DIRECTIONS
In the material below, find the line that contains "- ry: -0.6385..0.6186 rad" and the line that contains "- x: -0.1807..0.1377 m", then write out exactly those two lines and everything between them.

RECORDED INFORMATION

• • • • • • •

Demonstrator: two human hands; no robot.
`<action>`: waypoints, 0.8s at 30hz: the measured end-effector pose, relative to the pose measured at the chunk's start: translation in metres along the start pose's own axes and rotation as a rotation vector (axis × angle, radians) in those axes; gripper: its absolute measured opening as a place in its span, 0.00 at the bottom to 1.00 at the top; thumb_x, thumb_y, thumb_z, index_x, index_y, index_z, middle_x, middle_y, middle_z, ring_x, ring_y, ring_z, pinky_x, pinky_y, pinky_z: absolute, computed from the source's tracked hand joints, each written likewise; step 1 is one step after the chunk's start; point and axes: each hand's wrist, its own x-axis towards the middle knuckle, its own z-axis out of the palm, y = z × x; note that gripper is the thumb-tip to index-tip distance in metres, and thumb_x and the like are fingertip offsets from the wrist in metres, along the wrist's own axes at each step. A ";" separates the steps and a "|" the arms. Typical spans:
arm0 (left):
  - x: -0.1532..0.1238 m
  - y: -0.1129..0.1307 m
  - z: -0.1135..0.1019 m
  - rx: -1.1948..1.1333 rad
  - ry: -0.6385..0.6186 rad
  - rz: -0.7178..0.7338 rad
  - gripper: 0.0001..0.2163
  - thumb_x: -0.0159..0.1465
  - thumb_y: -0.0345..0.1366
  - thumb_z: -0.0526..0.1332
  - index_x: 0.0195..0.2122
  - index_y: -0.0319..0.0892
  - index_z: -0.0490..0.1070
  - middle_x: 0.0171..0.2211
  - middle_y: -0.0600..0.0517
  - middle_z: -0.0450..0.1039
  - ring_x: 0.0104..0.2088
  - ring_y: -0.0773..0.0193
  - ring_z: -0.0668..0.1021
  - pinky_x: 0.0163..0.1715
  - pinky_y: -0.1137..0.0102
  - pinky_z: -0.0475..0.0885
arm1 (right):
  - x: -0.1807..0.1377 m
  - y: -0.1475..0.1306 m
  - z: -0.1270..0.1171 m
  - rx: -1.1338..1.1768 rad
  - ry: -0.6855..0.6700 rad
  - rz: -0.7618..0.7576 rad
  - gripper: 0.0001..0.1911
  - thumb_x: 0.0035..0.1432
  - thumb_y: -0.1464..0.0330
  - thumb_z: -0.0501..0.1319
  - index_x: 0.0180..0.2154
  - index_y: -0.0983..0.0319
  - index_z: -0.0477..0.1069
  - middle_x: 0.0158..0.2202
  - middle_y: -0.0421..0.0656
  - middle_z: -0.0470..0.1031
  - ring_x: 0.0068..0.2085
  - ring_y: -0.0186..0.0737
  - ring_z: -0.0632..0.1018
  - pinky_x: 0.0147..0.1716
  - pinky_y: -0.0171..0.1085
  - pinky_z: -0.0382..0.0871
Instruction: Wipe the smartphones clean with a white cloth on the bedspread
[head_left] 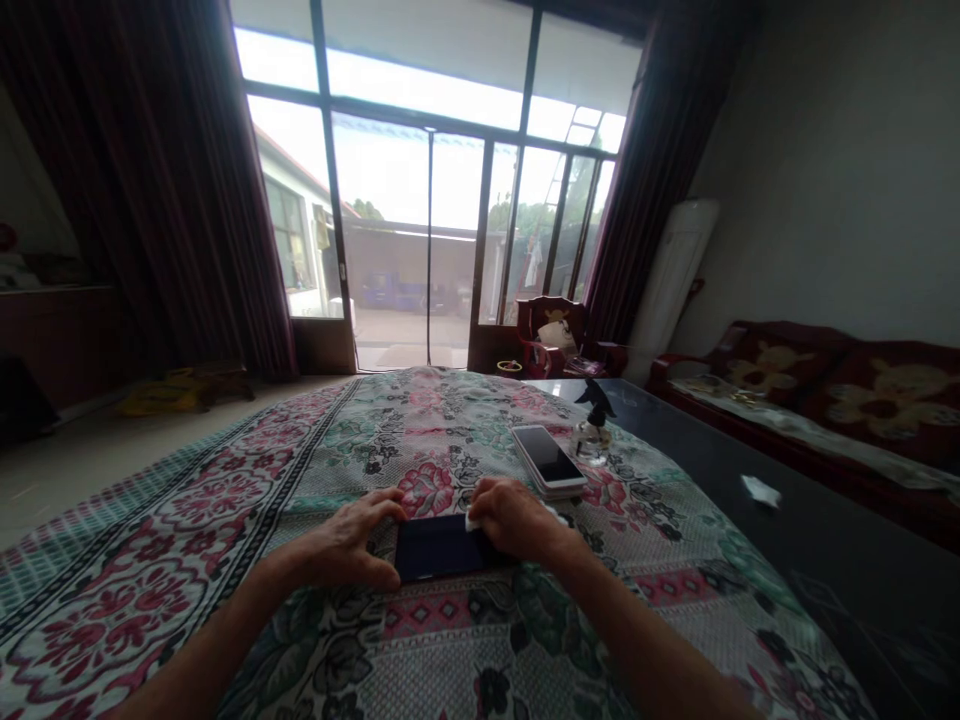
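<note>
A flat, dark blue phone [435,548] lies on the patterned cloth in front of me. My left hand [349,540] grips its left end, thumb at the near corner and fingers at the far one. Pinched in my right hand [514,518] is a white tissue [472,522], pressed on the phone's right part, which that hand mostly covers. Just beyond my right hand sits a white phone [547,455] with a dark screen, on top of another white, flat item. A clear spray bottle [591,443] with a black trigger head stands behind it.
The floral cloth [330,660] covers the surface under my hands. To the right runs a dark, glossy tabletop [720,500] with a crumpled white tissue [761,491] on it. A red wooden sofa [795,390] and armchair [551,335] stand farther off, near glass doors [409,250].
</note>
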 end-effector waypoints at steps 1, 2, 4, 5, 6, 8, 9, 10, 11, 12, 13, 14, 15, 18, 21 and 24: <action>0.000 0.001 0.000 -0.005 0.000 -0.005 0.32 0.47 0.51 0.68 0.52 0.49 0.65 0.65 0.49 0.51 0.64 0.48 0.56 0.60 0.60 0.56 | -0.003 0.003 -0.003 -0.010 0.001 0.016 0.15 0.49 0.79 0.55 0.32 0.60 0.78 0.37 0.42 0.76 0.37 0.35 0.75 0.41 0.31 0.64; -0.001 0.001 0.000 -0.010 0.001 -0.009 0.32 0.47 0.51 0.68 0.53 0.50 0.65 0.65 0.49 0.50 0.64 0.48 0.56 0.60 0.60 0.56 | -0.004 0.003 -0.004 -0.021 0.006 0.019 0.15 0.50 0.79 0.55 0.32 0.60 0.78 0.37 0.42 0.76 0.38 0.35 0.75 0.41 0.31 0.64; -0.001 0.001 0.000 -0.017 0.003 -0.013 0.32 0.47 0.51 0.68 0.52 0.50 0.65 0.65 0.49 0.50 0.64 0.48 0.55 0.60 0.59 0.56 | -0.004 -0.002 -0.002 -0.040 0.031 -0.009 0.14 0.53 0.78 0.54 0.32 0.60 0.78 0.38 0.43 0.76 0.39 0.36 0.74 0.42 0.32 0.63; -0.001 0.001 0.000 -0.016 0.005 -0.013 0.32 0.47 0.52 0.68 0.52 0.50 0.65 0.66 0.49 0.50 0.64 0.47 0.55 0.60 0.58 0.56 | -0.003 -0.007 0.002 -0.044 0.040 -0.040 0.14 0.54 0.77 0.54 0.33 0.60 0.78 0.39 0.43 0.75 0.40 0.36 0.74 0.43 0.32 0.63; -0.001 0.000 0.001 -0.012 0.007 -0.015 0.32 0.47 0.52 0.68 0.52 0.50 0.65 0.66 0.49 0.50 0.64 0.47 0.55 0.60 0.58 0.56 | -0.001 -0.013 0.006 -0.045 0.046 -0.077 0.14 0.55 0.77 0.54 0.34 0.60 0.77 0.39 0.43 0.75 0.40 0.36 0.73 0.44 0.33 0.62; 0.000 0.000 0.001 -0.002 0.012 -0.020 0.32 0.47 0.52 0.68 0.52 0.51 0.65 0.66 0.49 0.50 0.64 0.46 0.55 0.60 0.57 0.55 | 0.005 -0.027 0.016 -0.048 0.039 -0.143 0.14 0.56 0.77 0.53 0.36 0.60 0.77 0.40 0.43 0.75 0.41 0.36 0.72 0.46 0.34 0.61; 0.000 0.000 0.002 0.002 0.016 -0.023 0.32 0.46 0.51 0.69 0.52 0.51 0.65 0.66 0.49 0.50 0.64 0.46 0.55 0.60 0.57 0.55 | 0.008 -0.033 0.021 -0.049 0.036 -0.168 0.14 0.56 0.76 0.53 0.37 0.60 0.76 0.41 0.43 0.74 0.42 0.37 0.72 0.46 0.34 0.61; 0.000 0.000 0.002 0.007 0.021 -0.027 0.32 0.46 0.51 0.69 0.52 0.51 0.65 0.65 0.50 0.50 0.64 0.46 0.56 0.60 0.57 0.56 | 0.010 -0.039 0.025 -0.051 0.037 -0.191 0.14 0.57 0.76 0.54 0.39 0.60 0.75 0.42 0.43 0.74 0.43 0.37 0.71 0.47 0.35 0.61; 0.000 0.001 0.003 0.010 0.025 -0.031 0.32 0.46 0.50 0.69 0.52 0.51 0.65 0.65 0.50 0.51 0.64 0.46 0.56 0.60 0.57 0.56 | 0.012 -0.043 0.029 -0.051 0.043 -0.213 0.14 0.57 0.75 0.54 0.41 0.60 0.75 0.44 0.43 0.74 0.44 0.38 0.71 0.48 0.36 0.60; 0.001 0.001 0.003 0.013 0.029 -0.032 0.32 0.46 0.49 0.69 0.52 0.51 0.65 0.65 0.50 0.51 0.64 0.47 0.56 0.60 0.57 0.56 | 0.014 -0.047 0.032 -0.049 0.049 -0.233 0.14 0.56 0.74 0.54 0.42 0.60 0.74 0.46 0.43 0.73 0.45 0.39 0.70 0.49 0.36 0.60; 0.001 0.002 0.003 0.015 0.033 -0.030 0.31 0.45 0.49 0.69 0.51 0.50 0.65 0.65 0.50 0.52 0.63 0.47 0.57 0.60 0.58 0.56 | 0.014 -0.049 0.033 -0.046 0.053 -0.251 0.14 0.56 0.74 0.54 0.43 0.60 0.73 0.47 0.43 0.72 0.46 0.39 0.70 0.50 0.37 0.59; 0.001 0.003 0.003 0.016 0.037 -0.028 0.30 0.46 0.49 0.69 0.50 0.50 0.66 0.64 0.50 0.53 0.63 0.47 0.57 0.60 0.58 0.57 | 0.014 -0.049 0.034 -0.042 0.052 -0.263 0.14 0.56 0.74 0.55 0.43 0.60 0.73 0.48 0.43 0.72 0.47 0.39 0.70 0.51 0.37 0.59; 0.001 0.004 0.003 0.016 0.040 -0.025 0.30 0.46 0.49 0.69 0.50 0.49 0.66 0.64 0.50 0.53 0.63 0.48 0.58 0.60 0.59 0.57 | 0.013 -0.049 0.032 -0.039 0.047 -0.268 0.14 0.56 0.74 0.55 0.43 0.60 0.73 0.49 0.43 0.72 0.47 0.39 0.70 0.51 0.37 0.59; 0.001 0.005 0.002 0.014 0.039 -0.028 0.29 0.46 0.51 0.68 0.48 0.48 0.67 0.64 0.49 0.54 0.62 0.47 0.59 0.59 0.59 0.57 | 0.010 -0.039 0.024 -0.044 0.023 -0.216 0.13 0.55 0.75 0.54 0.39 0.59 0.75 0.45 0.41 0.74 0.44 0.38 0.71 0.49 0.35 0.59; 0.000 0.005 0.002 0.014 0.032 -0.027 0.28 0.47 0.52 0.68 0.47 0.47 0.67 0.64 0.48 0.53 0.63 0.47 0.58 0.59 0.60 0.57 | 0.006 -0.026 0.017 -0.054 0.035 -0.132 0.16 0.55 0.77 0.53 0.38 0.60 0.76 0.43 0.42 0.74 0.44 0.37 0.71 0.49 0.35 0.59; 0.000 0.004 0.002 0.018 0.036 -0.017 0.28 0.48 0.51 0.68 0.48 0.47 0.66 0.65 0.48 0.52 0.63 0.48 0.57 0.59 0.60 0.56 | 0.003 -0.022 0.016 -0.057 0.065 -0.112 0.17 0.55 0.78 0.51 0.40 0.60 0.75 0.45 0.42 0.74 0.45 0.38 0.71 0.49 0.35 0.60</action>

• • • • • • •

TASK SOLUTION
  - ry: -0.6385..0.6186 rad
  - rz: -0.7178..0.7338 rad
  - gripper: 0.0001..0.2163
  - thumb_x: -0.0159..0.1465
  - thumb_y: -0.0345..0.1366
  - thumb_z: -0.0526..0.1332
  - index_x: 0.0195..0.2122
  - index_y: -0.0319..0.0892
  - index_z: -0.0490..0.1070
  - middle_x: 0.0171..0.2211
  - middle_y: -0.0600..0.0517
  - middle_z: -0.0450..0.1039
  - ring_x: 0.0104..0.2088
  - ring_y: -0.0773..0.0193
  - ring_z: -0.0668..0.1021
  - pinky_x: 0.0163..0.1715
  - pinky_y: -0.1137..0.0102
  - pinky_z: -0.0475..0.0885
arm1 (right):
  - x: -0.1807..0.1377 m

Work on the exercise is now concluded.